ACTION ITEM
Include in the output exactly the lines from the opening of the data through the line containing "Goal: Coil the", and nothing more.

PROVIDED MATERIAL
━━━━━━━━━━

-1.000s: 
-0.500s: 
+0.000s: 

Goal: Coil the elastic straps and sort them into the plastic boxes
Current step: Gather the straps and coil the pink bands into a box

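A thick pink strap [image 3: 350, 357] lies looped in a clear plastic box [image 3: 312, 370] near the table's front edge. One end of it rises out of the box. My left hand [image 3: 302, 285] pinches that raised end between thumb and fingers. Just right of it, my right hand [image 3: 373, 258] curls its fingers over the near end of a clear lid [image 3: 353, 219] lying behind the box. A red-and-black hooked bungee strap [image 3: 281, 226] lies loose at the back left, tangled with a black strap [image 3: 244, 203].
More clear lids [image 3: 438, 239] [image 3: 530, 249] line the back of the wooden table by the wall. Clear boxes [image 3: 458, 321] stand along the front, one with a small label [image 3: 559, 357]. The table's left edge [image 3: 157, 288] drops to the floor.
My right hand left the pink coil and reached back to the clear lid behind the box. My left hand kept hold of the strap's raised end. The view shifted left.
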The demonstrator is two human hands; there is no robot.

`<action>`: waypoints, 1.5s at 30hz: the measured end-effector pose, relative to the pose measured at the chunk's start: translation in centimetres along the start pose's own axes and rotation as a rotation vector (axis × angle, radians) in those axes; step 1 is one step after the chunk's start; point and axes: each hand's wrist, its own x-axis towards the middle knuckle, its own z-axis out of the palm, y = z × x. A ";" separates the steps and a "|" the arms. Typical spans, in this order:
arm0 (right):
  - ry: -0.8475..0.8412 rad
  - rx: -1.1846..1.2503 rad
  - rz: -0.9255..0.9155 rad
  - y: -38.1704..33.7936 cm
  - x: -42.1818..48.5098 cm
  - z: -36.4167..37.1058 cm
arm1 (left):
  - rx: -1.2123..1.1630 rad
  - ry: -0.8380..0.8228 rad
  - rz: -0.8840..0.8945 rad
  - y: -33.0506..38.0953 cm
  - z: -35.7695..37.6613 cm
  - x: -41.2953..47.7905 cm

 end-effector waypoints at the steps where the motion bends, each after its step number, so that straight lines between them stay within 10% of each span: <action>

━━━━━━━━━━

RESPONSE FOR THIS EXERCISE
-1.000s: 
-0.500s: 
+0.000s: 

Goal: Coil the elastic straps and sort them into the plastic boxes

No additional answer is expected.